Pour atteindre l'objectif de 55 % de réduction des émissions de gaz à effet de serre (GES) d'ici 2030 et la neutralité carbone d'ici 2050, des investissements massifs sont requis. La seule atténuation du changement climatique nécessite 110 milliards € d'investissements supplémentaires d'ici 2030. Tout retard dans ces transformations accroît la "dette environnementale" et alourdit le coût des mesures réparatrices.
Une stratégie de financement public à renforcer et coordonner
L'évaluation actuelle des dépenses de l'État pour l'environnement, bien que progressivement affinée, ne permet pas de dessiner une trajectoire financière pluriannuelle fiable pour la transition écologique, ni d'apprécier l'écart entre cette trajectoire et la réalité. La Cour des comptes souligne l'impératif de mieux articuler les programmations climatiques et des finances publiques.
La Stratégie pluriannuelle des financements de la transition écologique (Spafte), dont une première édition a été lancée à l'automne 2024, est l'outil central pour guider ces investissements, en présentant des ordres de grandeur et des leviers efficaces. Pour une meilleure orientation des choix budgétaires et l'optimisation des fonds publics, la Cour préconise que la Spafte soit transmise au Parlement chaque printemps, en amont du débat sur la loi de finances initiale.

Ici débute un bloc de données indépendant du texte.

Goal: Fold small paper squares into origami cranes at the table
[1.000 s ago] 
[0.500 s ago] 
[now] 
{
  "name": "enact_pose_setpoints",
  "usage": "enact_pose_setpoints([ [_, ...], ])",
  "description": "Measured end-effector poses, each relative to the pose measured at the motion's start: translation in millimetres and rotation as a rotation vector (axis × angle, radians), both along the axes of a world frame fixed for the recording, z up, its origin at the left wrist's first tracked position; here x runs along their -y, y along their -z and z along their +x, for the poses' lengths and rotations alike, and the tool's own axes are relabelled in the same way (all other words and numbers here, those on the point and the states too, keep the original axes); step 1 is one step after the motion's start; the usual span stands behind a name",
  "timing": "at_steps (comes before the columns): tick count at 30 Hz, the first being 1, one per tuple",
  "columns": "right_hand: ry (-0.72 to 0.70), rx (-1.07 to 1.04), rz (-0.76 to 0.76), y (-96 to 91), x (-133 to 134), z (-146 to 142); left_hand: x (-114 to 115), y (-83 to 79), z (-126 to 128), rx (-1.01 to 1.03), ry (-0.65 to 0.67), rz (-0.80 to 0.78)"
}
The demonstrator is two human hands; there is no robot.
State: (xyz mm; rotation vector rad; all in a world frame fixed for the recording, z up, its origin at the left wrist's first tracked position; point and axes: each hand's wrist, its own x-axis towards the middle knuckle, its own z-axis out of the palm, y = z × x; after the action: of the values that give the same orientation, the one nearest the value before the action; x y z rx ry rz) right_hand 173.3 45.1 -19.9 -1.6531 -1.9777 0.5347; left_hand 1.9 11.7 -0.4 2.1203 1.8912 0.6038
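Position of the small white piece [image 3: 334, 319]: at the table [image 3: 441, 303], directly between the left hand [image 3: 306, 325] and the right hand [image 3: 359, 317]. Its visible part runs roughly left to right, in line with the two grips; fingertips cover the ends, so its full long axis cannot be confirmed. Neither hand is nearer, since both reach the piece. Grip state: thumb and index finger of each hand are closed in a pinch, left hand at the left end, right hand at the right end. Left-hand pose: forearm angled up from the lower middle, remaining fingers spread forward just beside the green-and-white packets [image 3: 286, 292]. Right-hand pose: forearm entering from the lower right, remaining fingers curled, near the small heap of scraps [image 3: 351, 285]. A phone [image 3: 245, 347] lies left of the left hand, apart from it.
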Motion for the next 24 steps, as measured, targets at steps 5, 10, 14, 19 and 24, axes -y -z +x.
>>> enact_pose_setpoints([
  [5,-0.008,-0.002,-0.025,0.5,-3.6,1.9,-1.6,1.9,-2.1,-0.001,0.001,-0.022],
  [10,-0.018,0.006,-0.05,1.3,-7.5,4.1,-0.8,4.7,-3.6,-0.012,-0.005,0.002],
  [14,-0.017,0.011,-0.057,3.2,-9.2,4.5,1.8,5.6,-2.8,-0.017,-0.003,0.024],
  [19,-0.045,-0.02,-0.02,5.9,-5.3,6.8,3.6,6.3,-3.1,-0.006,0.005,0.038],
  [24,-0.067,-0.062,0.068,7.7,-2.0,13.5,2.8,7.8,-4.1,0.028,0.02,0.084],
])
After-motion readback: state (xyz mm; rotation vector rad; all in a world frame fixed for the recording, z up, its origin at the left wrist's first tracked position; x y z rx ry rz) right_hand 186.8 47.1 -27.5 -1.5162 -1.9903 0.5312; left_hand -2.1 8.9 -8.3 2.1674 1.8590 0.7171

Répartition des efforts et optimisation des leviers d'action
Selon la Cour des comptes, la transition écologique repose majoritairement sur les investissements privés, qui représentent déjà 80 % des efforts. Il est crucial dès lors d'évaluer la capacité de financement des ménages et des entreprises pour répartir équitablement la charge d'investissement. La Cour recommande de développer des scénarios pour identifier les leviers d'action les "moins coûteux pour les finances publiques et les plus efficaces". Cela inclut l'usage de la réglementation, la tarification (principe pollueur-payeur, tarification du carbone), la promotion de la sobriété (comme la rénovation énergétique des bâtiments), et la réduction des dépenses publiques dommageables aux environnements.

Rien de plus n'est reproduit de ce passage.